The retirement landscape has already changed significantly. Many private sector workers can no longer look forward to pensions after retirement. The traditional pension, a lifelong stream of income to a retiree and perhaps a surviving spouse, is becoming a rarity for those who are not long-term government employees.
Nevertheless, millions of people do have a form of pension these days, one that kicks in after age 70½. At that age, required minimum distributions (RMDs) typically begin from retirement plans, such as traditional IRAs and 401(k)s. With proper planning, RMDs can serve as a long-term pension and provide benefits to a surviving spouse.
How RMDs Work
Beyond age 70½, you generally must withdraw at least a certain amount from your retirement plan each year. The number is based on your age and the account balance at the end of the previous year. Any shortfall triggers a 50 percent penalty.
Example 1: Craig Jackson will reach age 70 this July, so he’ll be 70½ in January 2017. His first RMD will be for 2017, based on his December 31, 2016, IRA balance. Assume Craig’s IRA balance will be $600,000 then. He can go to the IRS Uniform Lifetime Table and find age 71: the age he’ll turn in 2017.
The IRS table shows a “distribution period” of 26.5 years at 71, so Craig will divide his $600,000 IRA balance by 26.5, to get $22,642, his RMD for the year. (IRA owners whose spouse is their sole beneficiary and more than 10 years younger use a different table, resulting in a smaller RMD.)
Craig can withdraw a larger amount in 2017, but a smaller distribution will be penalized. If his 2017 IRA distributions total $10,000, he’ll lag the RMD by $12,642 and owe a 50 percent penalty: $6,321.
Each year, Craig will repeat the process, using the relevant distribution period and IRA balance.
In the year he turns 76, for instance, the distribution period will be 22 years, reflecting a reduced life expectancy. If Craig has a $440,000 IRA balance on the previous December 31, his RMD would be $440,000/22, or $20,000 that year.
By following the RMD guidelines, Craig can construct a do-it-himself pension. He can contact his IRA custodian early in 2017, determine his RMD for the year, and request the annual amount paid in monthly installments.

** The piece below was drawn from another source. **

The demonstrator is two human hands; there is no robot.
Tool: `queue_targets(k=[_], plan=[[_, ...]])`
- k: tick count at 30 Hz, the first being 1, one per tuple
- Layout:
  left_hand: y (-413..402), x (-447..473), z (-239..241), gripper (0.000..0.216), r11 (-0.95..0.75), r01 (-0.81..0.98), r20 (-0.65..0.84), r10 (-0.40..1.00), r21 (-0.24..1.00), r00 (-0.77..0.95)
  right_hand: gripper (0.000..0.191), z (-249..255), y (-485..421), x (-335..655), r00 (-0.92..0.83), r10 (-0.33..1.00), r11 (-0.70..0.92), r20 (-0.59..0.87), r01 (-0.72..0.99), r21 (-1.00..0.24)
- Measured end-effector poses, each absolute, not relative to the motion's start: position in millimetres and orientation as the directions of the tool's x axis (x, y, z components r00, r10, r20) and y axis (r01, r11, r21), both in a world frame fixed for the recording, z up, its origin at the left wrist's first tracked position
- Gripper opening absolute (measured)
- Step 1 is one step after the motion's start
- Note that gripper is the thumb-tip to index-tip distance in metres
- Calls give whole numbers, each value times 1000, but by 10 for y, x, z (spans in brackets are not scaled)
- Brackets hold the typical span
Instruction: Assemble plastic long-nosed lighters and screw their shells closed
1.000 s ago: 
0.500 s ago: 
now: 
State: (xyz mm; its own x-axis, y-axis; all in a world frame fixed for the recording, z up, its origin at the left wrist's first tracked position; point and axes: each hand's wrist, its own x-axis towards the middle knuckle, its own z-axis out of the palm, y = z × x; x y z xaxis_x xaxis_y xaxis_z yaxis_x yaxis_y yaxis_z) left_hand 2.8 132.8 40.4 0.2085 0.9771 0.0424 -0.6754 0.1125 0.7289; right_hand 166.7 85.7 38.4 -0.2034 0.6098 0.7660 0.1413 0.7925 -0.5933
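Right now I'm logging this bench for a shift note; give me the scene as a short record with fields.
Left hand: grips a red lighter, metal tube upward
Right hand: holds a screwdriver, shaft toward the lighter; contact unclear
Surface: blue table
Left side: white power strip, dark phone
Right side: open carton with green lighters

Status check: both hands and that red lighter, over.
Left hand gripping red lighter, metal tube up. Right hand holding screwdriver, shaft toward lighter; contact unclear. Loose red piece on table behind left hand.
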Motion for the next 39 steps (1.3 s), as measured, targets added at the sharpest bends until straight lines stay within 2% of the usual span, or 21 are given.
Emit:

Example 2: In our previous example, Craig’s 2017 RMD will be $22,642. That’s $1,887 per month, for 12 months. Craig can have the IRA custodian transfer that amount into his checking account each month, which effectively would provide him a pension for the year.

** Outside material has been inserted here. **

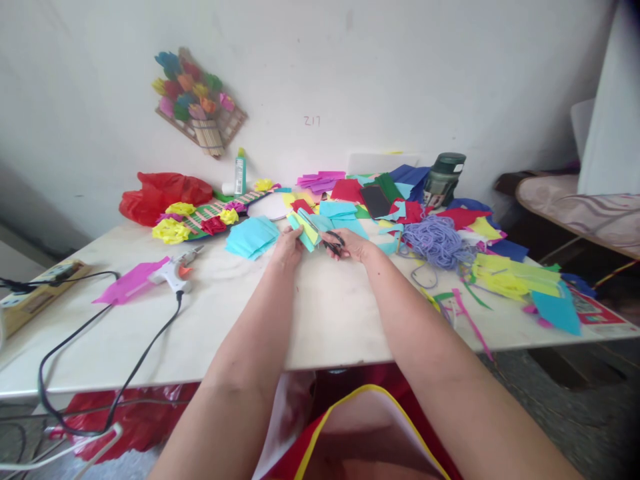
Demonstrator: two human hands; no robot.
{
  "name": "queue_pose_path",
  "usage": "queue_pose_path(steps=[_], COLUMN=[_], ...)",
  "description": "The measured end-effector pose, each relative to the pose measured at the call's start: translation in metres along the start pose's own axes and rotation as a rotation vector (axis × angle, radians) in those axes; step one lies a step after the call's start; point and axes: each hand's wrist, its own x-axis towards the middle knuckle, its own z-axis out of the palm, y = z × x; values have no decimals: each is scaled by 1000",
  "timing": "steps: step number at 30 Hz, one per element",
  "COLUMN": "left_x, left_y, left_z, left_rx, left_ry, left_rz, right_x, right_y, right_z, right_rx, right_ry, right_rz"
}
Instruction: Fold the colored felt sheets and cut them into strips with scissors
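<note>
Near the middle of the table, my left hand (290, 245) is closed on folded paper (309, 232) in light blue and yellow. My right hand (353, 245) grips black-handled scissors (336, 244), whose blades lie across the paper. A stack of light blue paper sheets (253, 237) rests just left of my left hand. More light blue paper (339, 210) lies beyond my right hand. Exactly how far the blades are apart is too small to make out.
A glue gun (174, 272) with a black cord lies at left on pink paper (133, 280), near a power strip (45, 297). Purple yarn (436, 240), a dark bottle (444, 180) and a phone (375, 201) are at right. A paper-flower decoration (200, 223) lies at the back left.
</note>
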Motion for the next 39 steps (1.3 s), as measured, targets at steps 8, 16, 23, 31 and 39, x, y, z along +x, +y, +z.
queue_pose_path(steps=[8, 16, 23, 31, 39], left_x=[-3, -4, 0, 5, -2], left_y=[2, 3, 5, 2, -1], left_z=[1, 0, -2, -7, -3], left_rx=[31, 42, -17, -28, 79], left_ry=[-3, -7, 108, 87, -115], left_rz=[15, 40, 60, 37, -55], right_x=[-3, -5, -29, -38, -2], right_y=[-4, -4, -12, -18, -26], right_z=[1, -2, -34, -44, -5], right_rx=[4, 11, -50, 49, 27], right_ry=[4, -11, -165, 78, 472], right_rz=[11, 11, 85, -105, -224])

The monthly RMD payouts would vary in future years, as explained. RMDs from traditional IRAs generally are fully or mostly taxable, so Craig can choose to have taxes withheld, reducing the monthly deposit. Alternatively, Craig can receive the full RMD each month and make quarterly estimated tax payments.
Using the IRS table in this manner, year after year, Craig will never deplete his IRA, so he’ll always have monthly cash flow. If he reaches age 90, for example, the distribution period on the uniform table will be 11.4 years, meaning that Craig’s RMD will be about 8.8 percent of his IRA.
The balance can stay in the IRA, growing tax-deferred. If Craig’s wife, Dana, survives him, and Dana is the sole IRA beneficiary, she can roll Craig’s IRA into her own name. Then Dana can have her own RMD schedule—her own lifelong pension—in addition to RMDs from any IRAs Dana already has established herself.
Note that Dana and Craig can take more than the RMD obligation each year. As long as they are older than 59½, there will be no early withdrawal penalties. However, taking more than the RMD likely will increase the tax bill and reduce the amount of future cash flow from IRAs.
If you don’t need money from your IRA in retirement, following the RMD table is the best way to minimize unwanted taxes. But what if you are relying on those funds for a comfortable lifestyle after you stop working? Then the IRS table can deliver a practical guideline for tapping your retirement fund.
By following the table, you will withdraw more from your IRA after a period of successful investing, and less after a market pullback has devalued the account. You won’t have to worry about how much or how little to take out, with every hiccup of the financial markets. RMD-based IRA withdrawals, along with Social Security checks, can provide a lifetime stream of cash flow.